Projet Arctic : Cap sur l’industrialisation du quantique
L'informatique quantique promet de résoudre des problèmes aujourd'hui inaccessibles aux supercalculateurs classiques. Mais pour passer des preuves de concept en laboratoire à une réalité industrielle, de nombreux obstacles technologiques restent à franchir. C'est tout l'enjeu du projet européen Arctic, lancé début 2024 pour une durée de 3 ans.
Un consortium de 36 partenaires et 34,6 millions d'euros
Porté par un consortium de 36 partenaires issus de 11 pays, dont 23 entreprises et 13 organismes de recherche, Arctic (acronyme de « Advanced Research on Cryogenic Technologies for Innovative Computing ») dispose d'un budget conséquent de 34,6 millions d'euros, abondé à hauteur de 11 millions par la Commission européenne. Quatre acteurs français sont de la partie : le CEA, STMicroelectronics, et les start-up Quobly et Alice&Bob.
L'objectif affiché est clair : lever les verrous technologiques pour permettre un passage à l'échelle industrielle du calcul quantique. Car si cette technologie de rupture suscite un engouement croissant, sa mise en œuvre pratique se heurte encore à de redoutables défis, à commencer par les températures extrêmement basses, proches du zéro absolu, nécessaires au fonctionnement des qubits, l'équivalent quantique des bits.

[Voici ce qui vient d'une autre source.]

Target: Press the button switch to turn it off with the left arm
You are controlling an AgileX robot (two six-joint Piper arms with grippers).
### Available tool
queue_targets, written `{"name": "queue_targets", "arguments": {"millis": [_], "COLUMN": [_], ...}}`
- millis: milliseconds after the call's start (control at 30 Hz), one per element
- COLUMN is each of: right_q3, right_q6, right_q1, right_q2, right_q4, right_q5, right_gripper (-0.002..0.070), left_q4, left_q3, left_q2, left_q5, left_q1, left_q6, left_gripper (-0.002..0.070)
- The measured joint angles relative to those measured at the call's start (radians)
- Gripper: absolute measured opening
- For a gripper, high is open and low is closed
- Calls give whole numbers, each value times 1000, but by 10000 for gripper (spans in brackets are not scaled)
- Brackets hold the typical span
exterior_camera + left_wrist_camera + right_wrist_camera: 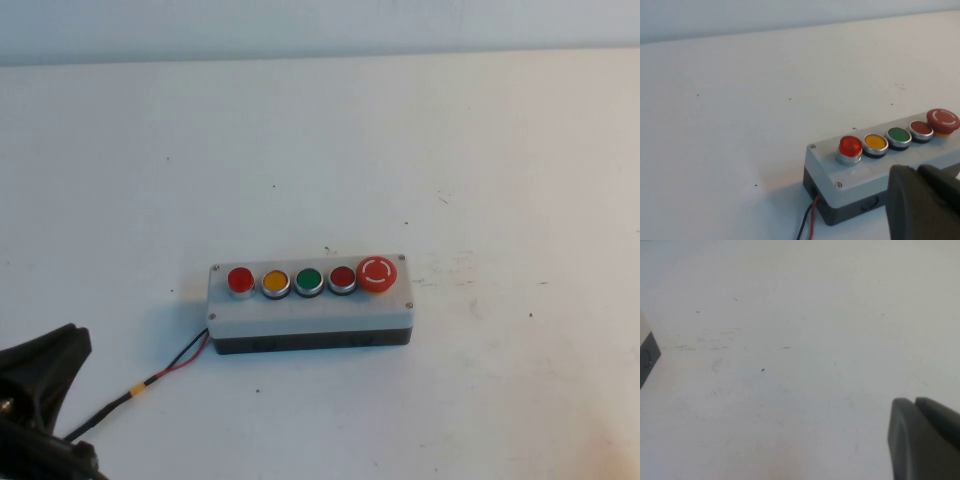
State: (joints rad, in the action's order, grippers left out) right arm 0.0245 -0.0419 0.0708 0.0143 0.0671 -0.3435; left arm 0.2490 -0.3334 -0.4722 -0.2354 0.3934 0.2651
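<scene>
The left gripper (924, 202) hangs near the grey box (875, 175), apart from the glowing button switch (850, 146); its grip state is unreadable. The right gripper (925, 437) hovers over bare table (790, 340), equally unreadable. No legible lettering; only white arrows on the mushroom button (943, 119).

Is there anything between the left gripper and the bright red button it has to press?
Nothing visible. The left gripper sits at the near left of the table, short of the grey box. The bright red button is at the box's left end, uncovered. The right gripper is off over bare table.

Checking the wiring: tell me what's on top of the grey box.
On the grey box: red button, yellow, green, darker red, mushroom button. Inside is hidden. Left tool nearby; right tool away.
</scene>
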Motion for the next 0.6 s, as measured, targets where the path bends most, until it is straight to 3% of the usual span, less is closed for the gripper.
{"name": "queue_targets", "arguments": {"millis": [433,600], "right_q3": [0,0], "right_q6": [0,0], "right_q1": [0,0], "right_q2": [0,0], "right_q4": [0,0], "right_q5": [0,0], "right_gripper": [-16,-16], "left_q4": [-91,-155], "left_q3": [28,157], "left_q2": [5,83], "left_q5": [92,345], "left_q1": [0,0], "left_q6": [16,30], "left_gripper": [-1,-2]}}
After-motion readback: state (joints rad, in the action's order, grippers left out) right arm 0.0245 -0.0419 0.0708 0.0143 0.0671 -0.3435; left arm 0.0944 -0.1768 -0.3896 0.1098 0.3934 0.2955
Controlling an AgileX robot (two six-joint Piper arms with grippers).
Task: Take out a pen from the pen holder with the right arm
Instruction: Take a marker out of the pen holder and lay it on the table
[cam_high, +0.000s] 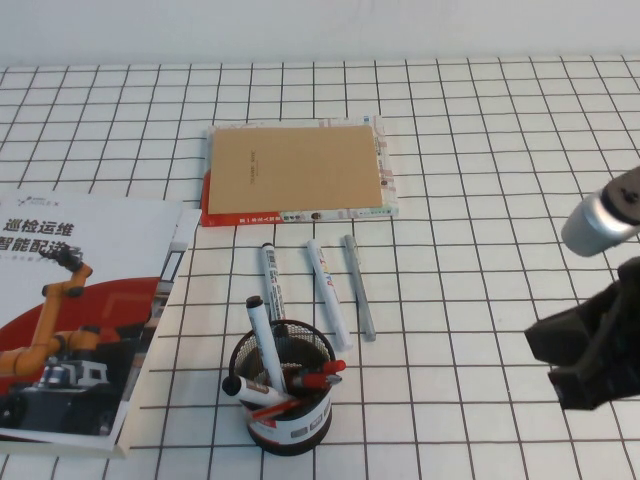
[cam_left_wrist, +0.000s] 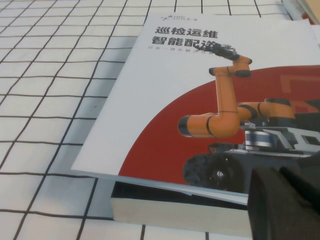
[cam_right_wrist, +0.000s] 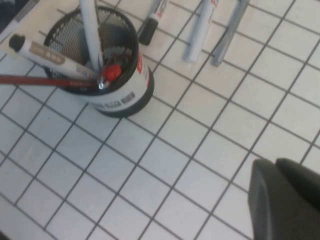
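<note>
A black mesh pen holder (cam_high: 290, 425) (cam_right_wrist: 120, 95) stands near the table's front, with several pens in it: an upright white marker (cam_high: 262, 340) (cam_right_wrist: 90, 30), a red pen (cam_high: 320, 378) (cam_right_wrist: 40, 80) and a leaning black-capped marker (cam_right_wrist: 45, 52). My right gripper (cam_high: 548, 360) (cam_right_wrist: 274, 165) hangs shut and empty over the tiled surface, well to the right of the holder. My left gripper (cam_left_wrist: 280, 172) shows only in the left wrist view, its dark fingers together with nothing between them, just above the front edge of a robot brochure book (cam_left_wrist: 165, 100).
Three pens lie side by side behind the holder: a black-capped marker (cam_high: 275, 280), a white marker (cam_high: 328, 290) and a grey pen (cam_high: 358, 285). A brown notebook (cam_high: 295, 170) lies further back. The brochure book (cam_high: 70, 300) fills the front left.
</note>
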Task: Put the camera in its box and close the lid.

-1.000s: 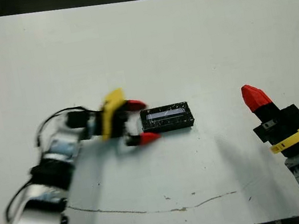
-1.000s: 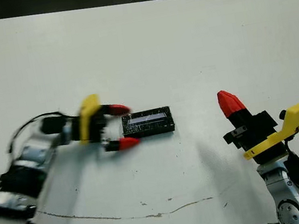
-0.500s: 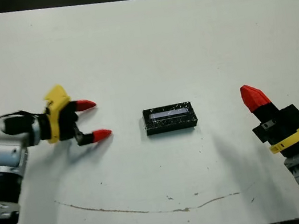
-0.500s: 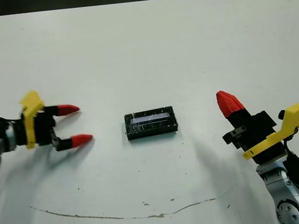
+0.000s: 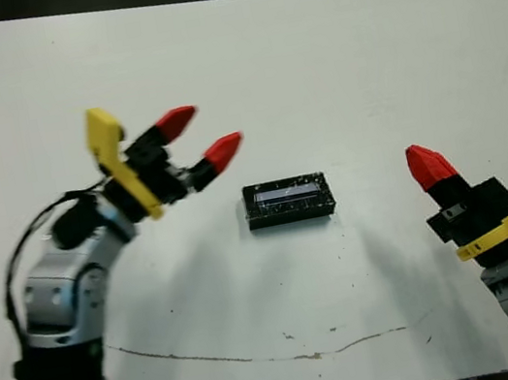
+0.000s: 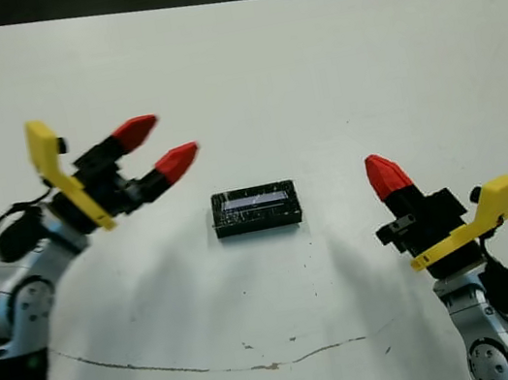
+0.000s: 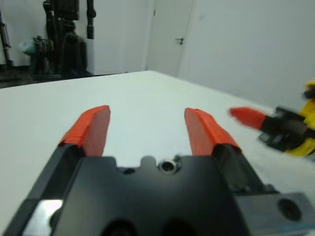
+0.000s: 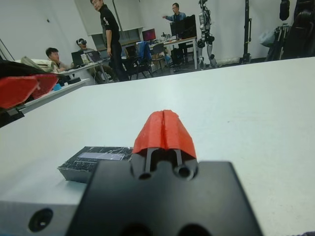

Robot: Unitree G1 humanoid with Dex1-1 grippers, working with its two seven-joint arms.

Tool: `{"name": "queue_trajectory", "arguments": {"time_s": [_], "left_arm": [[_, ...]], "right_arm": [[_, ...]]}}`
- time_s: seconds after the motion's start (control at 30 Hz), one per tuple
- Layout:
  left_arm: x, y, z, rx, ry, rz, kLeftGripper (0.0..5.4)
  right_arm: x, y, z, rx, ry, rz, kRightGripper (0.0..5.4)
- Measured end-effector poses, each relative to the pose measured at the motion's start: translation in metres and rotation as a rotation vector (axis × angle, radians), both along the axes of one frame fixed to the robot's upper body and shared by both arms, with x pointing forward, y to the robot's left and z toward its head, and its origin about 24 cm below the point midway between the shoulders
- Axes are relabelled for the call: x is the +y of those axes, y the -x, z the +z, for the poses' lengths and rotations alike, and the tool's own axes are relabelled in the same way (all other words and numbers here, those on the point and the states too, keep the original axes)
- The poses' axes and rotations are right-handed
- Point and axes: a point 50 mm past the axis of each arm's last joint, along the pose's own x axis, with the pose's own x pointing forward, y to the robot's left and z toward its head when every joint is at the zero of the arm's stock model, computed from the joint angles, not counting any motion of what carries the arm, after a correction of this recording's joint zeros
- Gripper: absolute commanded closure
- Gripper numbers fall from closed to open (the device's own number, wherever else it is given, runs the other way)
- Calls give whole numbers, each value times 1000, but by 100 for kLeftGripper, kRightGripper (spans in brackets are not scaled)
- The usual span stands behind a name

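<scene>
Evidently the lid is already seated over the box, which is hidden beneath it along with the camera, so that neither can be confirmed directly; the closed package lies near the middle of the white table. The left gripper is raised clear of the table to the left of the lid, its red fingers spread apart and nothing held between them. The right gripper is parked well to the right, its fingertips pressed together on nothing. Little risk is judged to remain, but the lid could be knocked askew if the left arm were swung low across it, and an incompletely pressed lid could be left sitting proud, which cannot be ruled out from these views.
</scene>
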Motion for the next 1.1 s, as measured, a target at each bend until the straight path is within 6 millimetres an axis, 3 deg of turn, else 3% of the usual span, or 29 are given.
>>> {"name": "queue_trajectory", "arguments": {"time_s": [0.27, 0.53, 0.73, 1.1], "left_arm": [[-44, -2, -19, 176, -95, 48, 329], [-64, -5, -52, 312, -229, 79, 446], [-75, -6, -62, 355, -244, 88, 538], [-83, -1, -73, 311, -257, 75, 539]], "right_arm": [[-2, 0, 1, -9, -8, -34, 540], [-3, 0, 0, -11, 3, -61, 540], [-3, 0, 0, -11, -4, -60, 540], [-3, 0, 1, -12, -18, -56, 540]]}}
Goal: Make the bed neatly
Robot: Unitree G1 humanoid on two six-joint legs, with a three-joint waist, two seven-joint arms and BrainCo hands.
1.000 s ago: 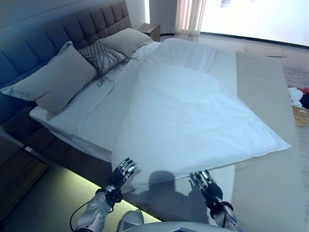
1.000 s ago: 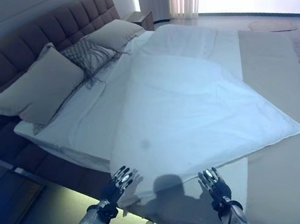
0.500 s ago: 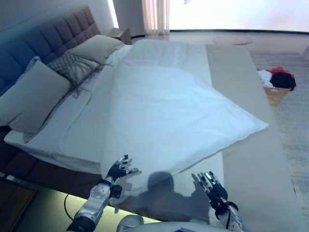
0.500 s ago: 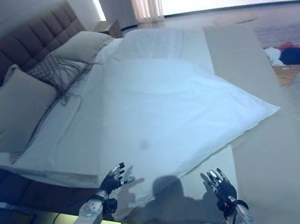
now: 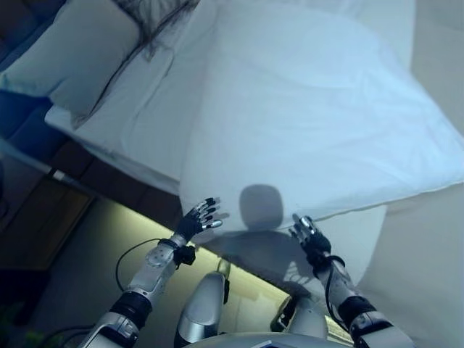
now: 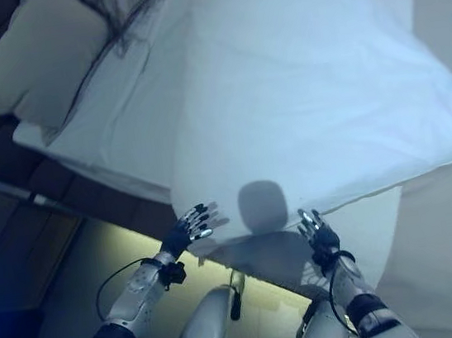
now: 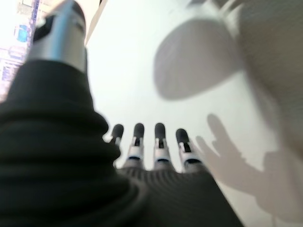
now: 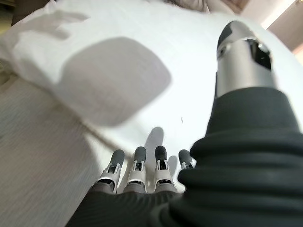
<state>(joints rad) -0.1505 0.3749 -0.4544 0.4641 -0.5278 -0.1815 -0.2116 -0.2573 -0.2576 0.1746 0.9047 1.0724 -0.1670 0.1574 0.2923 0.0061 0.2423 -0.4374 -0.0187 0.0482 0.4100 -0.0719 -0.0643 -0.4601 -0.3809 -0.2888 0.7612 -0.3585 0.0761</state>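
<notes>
Clearly the white duvet [image 5: 312,123] is lying skewed across the bed [image 5: 138,116]; both the left hand [image 5: 197,220] and right hand [image 5: 308,235] are hovering spread, empty, at its near edge, straightening not yet begun.

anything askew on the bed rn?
Yes. The white duvet lies skewed across the mattress, one corner jutting out over the beige bed runner, leaving the white sheet bare toward the grey pillow. Both the left hand and the right hand are open, holding nothing.
</notes>
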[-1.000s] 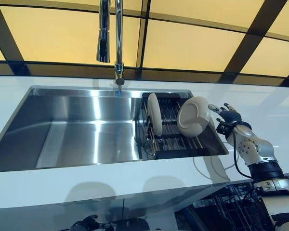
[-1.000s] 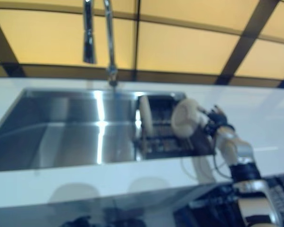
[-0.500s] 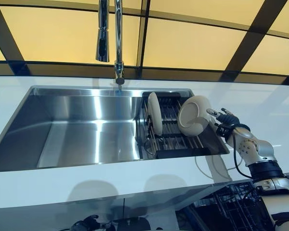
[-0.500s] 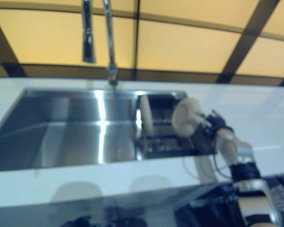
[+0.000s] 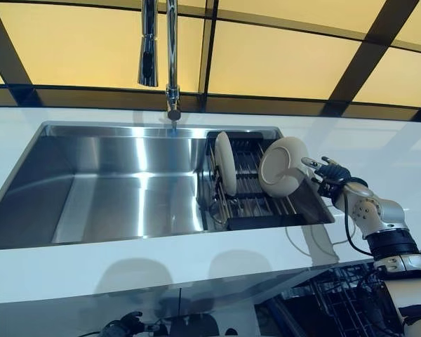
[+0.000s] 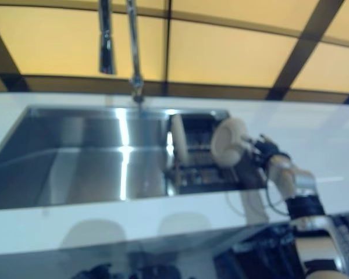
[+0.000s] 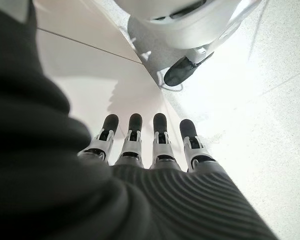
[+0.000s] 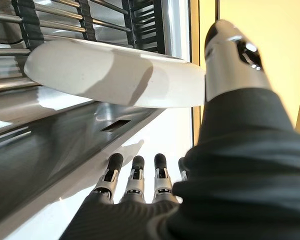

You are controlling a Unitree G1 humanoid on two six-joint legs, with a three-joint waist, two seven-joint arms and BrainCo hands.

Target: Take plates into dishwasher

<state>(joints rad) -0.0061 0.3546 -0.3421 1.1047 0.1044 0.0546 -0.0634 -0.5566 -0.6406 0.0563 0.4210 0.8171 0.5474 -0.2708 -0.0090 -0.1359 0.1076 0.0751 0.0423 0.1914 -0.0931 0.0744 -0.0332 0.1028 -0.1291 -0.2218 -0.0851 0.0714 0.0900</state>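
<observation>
Two cream plates stand in a black dish rack at the right end of the steel sink. One plate stands upright on edge. The other plate leans to the right, its underside facing me. My right hand is open just right of the leaning plate, over the sink's right rim. In the right wrist view the plate's rim lies past the straight fingers, with the thumb beside it; I see no grip. My left hand hangs open low, over the floor.
A tall chrome faucet rises behind the sink. The white counter runs around it. A dark dishwasher rack shows below the counter's front edge at the lower right.
The view has shifted slightly. My right forearm has swung a little to the right; the hand stays by the leaning plate. The plates have not moved.
</observation>
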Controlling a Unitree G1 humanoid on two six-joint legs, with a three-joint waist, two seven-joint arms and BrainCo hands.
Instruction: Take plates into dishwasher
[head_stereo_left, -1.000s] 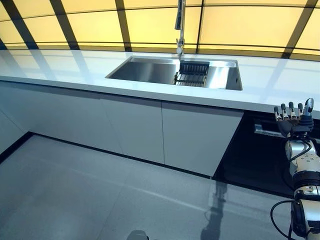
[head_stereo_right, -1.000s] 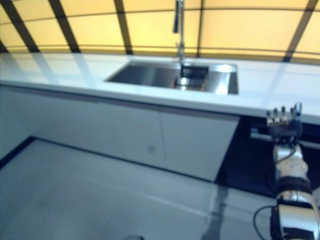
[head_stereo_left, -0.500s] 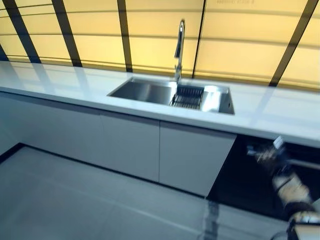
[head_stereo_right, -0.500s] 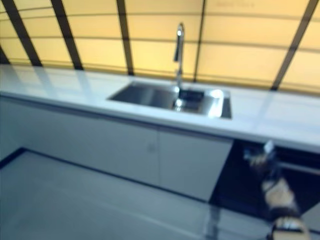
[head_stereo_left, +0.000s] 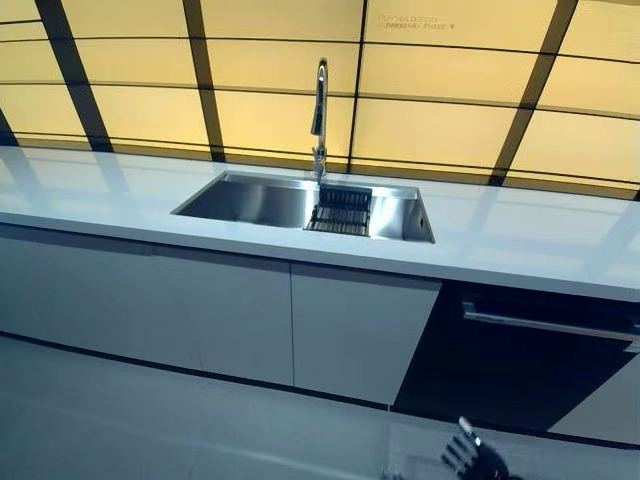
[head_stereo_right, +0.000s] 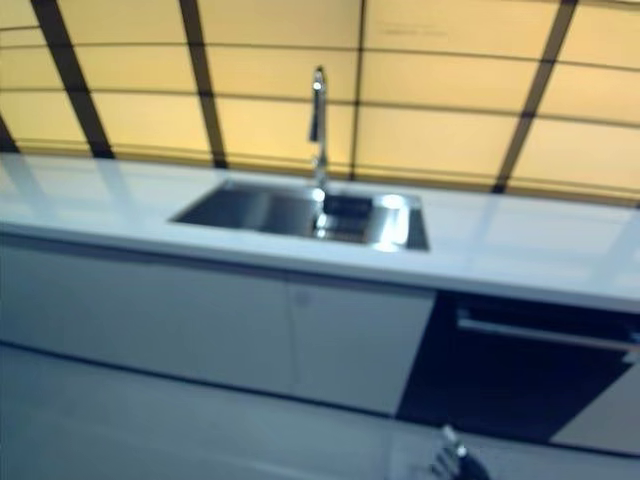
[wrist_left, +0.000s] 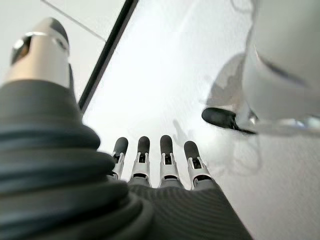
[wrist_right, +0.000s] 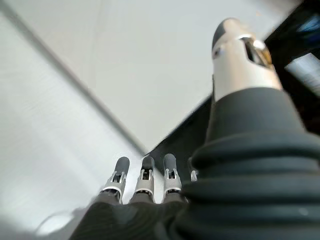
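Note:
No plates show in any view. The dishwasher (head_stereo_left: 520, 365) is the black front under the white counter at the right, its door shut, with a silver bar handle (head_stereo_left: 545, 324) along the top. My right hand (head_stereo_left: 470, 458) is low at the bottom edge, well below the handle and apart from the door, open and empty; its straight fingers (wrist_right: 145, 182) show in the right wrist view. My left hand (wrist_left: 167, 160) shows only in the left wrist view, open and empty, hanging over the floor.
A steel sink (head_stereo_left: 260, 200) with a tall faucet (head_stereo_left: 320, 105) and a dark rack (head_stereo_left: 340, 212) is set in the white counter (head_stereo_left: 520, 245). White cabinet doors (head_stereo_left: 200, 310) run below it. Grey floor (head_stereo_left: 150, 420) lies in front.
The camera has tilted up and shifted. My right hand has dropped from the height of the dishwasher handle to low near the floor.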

Des process de fabrication rigoureux et reproductibles
Pour surmonter ces obstacles, Arctic mise sur une approche intégrée couvrant tout le spectre, des composants matériels aux applications logicielles, en passant par les aspects de cryogénie et de contrôle quantique. Les acteurs industriels apportent leur expertise et leur maîtrise des procédés de fabrication, dont les autres partenaires comptent s'inspirer.
Nous sommes là pour que ce ne soit pas qu'un projet de recherche. Nous demandons à nos partenaires une rigueur industrielle sur leurs process manufacturiers.
– Cécile Perrault, Alice&Bob
Chaque partenaire travaille sur des briques spécifiques. STMicroelectronics planche sur l'amélioration du contrôle qualité de ses puces cryogéniques. Quobly développe un nouveau dispositif d'amplification des signaux quantiques, à la fois plus performant et moins coûteux. Alice&Bob conçoit un système complet exploitant des cat qubits, plus stables que les qubits supraconducteurs standard. Autant d'avancées qui, mises bout à bout, pourraient bien changer la donne.
Le pari de l'Europe face aux géants américains et chinois
Avec ce projet d'envergure, l'Europe entend bien rattraper son retard face aux mastodontes américains et chinois qui dominent aujourd'hui la course au quantique. Un enjeu de souveraineté technologique et économique majeur pour les décennies à venir.
Outre les aspects techniques, Arctic vise aussi à structurer un écosystème quantique européen, en facilitant les collaborations entre laboratoires et industriels. De quoi dynamiser ce secteur stratégique et favoriser l'émergence de champions continentaux, à l'image du Franco-Autrichien Alice&Bob, qui a levé 27 millions d'euros en 2022.
Vers un ordinateur quantique opérationnel d'ici 2030 ?
Si les défis restent immenses, les acteurs d'Arctic se montrent confiants dans leur capacité à les relever. Leur feuille de route est ambitieuse :
- Développer des démonstrateurs technologiques d'ici fin 2024
- Intégrer ces briques dans un prototype préindustriel en 2025
- Viser un ordinateur quantique opérationnel à l'horizon 2030
Une chose est sûre : avec ses financements conséquents et son approche multidisciplinaire, Arctic constitue un jalon essentiel pour faire passer l'informatique quantique du stade de la recherche à celui de l'industrie. Un pari audacieux et nécessaire pour que l'Europe reste dans la course.